On October 22, 1961, Webb intercepted a pass against the Buffalo Bills and returned it 26 yards for a touchdown. The next week against the Dallas Texans, he recovered a fumble and returned it 40 yards for a touchdown. In a December 3 game against the Denver Broncos, he had two interceptions that set up Patriots' touchdowns; returning one to Denver's one-yard line in the second quarter, and returning another 59 yards in the fourth quarter. In the final game of the 1961 season, he intercepted a pass against the San Diego Chargers and future Hall of Fame quarterback Jack Kemp and returned it 31 yards for a touchdown. He also returned a blocked punt 20 yards for a touchdown in the same game.

Webb started three games at defensive back in 1962, and also had one pass reception. Webb was injured before the 1963 season started, and ultimately missed the entire season with a knee injury. Webb returned in 1964, starting 12 games at left cornerback. He had a career-high six interceptions. Going into the 1965 season, Webb had lost the starting cornerback position to Tom Hennessey. During the season, he regained the starting left cornerback position, with Hennessey moving to right cornerback. Webb started eight games that season, with two interceptions.

Going into the 1966 season, it was anticipated that Dick Felt would start over Webb at cornerback. However, Felt started only two games in 1966, and Webb started 12 at right cornerback, with Hennessey starting at left cornerback. Webb had one interception in 1966. The Patriots' defense, however, gave up the most passing yards in the AFL that season. The 5 ft 10 in Webb had a particularly difficult time in a September 25, 1966 game against the Kansas City Chiefs, while covering the 6 ft 3 in (1.9 m) 220 lb (99 kg) Chiefs' receiver Chris Burford.

In 1967, Webb was moved to free safety. He started 10 games and had four interceptions. Patriots head coach Mike Holovak, who had been Webb's head coach since Webb's rookie season, believed this was the position that best fit Webb in his career as a defensive back. In 1968, Webb started nine of the 10 games in which he appeared at free safety.

In 1969, Webb started all 14 games for the first time in his nine year career, still playing free safety. He had two interceptions. The Patriots were 4–10 on the season, but for the first time in his career, Webb was selected to play in the AFL All-Star Game. This was the final game in the history of the American Football League, as the AFL merged into the National Football League (NFL) beginning in the 1970 season.
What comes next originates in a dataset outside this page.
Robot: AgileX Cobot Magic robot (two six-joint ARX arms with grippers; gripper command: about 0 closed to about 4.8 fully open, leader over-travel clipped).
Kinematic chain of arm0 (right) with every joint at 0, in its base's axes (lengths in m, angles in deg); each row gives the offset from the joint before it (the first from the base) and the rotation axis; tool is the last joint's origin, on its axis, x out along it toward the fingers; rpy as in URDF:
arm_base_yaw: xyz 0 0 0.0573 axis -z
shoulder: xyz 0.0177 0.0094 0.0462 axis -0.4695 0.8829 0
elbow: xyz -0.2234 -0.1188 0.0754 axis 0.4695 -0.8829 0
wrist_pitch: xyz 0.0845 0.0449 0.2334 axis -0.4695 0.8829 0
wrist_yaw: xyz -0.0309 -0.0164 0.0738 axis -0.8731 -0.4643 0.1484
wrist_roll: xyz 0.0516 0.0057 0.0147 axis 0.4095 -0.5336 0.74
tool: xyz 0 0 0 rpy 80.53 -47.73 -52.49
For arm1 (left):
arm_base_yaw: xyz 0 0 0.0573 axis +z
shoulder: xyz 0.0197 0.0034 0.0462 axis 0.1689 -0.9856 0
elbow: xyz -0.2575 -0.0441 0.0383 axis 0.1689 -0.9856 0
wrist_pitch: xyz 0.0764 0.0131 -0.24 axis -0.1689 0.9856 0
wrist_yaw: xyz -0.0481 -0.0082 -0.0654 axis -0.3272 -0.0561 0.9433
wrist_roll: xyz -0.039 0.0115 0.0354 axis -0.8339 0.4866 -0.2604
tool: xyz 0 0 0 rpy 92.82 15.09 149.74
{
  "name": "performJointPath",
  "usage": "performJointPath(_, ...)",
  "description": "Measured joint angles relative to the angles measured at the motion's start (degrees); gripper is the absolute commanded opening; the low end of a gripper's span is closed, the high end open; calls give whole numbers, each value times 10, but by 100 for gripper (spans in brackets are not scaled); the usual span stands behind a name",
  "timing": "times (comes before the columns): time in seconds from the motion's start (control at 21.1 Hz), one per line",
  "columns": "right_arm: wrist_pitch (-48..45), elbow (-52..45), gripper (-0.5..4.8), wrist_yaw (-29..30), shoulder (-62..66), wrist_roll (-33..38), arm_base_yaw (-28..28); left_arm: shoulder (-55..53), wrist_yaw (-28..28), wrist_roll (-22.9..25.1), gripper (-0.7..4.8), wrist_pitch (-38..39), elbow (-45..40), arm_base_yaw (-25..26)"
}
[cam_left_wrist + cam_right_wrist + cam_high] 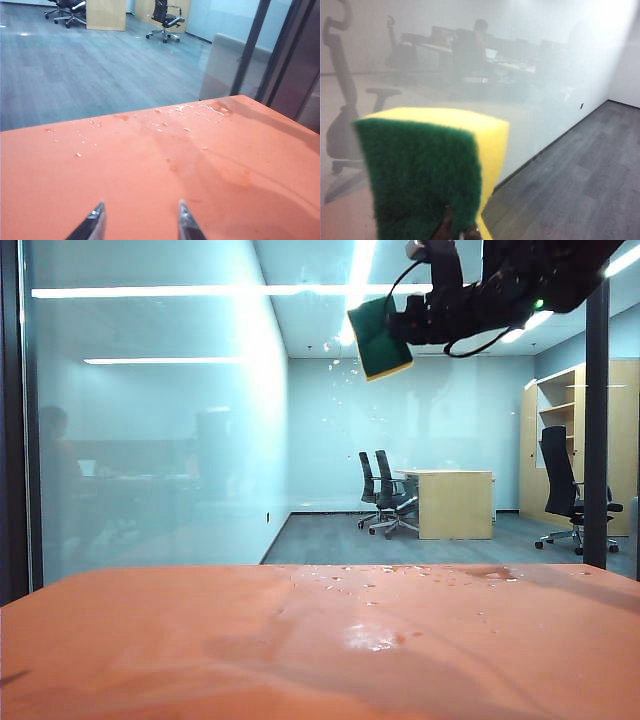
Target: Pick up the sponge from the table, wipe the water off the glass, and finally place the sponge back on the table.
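The sponge (378,337), yellow foam with a dark green scouring face, hangs high at the upper middle of the exterior view, held up by the glass (150,440). My right gripper (405,318) is shut on it. In the right wrist view the sponge (427,175) fills the near field, green side toward the camera, with the gripper (456,231) pinching its lower part. Small water droplets (340,365) dot the glass beside the sponge. My left gripper (140,212) stands open low over the orange-red table (150,170), nothing between its fingers. It does not show in the exterior view.
Water drops and a small puddle (372,637) lie on the table, with more drops (215,108) along its far edge. A dark vertical frame bar (597,430) stands at the right. Behind the glass are office chairs (385,495) and a light-wood desk (455,502).
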Motion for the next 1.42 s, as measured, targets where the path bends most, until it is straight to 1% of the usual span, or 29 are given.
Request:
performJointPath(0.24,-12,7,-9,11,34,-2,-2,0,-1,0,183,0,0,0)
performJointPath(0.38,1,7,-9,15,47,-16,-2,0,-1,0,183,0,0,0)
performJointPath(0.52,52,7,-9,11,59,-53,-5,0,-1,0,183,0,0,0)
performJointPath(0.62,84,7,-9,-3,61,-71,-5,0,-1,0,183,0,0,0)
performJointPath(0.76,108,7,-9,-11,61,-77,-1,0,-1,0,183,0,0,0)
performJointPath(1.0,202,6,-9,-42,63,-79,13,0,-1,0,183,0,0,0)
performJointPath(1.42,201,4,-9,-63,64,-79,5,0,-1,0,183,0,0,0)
Webb played his final two seasons in the NFL. In 1970, he again started all 14 games at free safety, with an interception and two fumble recoveries. In 1971 with the renamed New England Patriots, he started 12 games at free safety, with one fumble recovery.

Overall, Webb played 11 seasons for the Patriots, and was an AFL All-Star selection in 1969, missing one of the 11 seasons due to injury. He started 99 games as a Patriot, and had 21 interceptions and five fumble recoveries during his career. He was selected to the Patriots 1960s All-Decade Team at both safety and as a special teams player. During his Patriots career Webb, Houston Antwine and Jim Lee Hunt, among the few African Americans on the team, became inseparable friends, and leaders on the team among all players.

== Personal life and death ==
Webb's half-brother Charlie Brown played professional football for the New Orleans Saints, and the two played against each other in a 1968 preseason AFL/NFL exhibition game. Even though they were raised in the same household, because of their age difference it was the first time Webb ever had the opportunity to see Brown play in person.

After his retirement from the Patriots, Webb worked as a records analyst in the Missouri Secretary of State's Office.

Webb died on July 25, 2024, at an assisted living facility in Jefferson City at age 85. He was survived by his wife of 59 years, Joyce (Logan) Webb, his son, four grandchildren and two great-grandchildren. He was predeceased by his daughter Dawn.

Webb died on July 25, 2025, at the age of 85.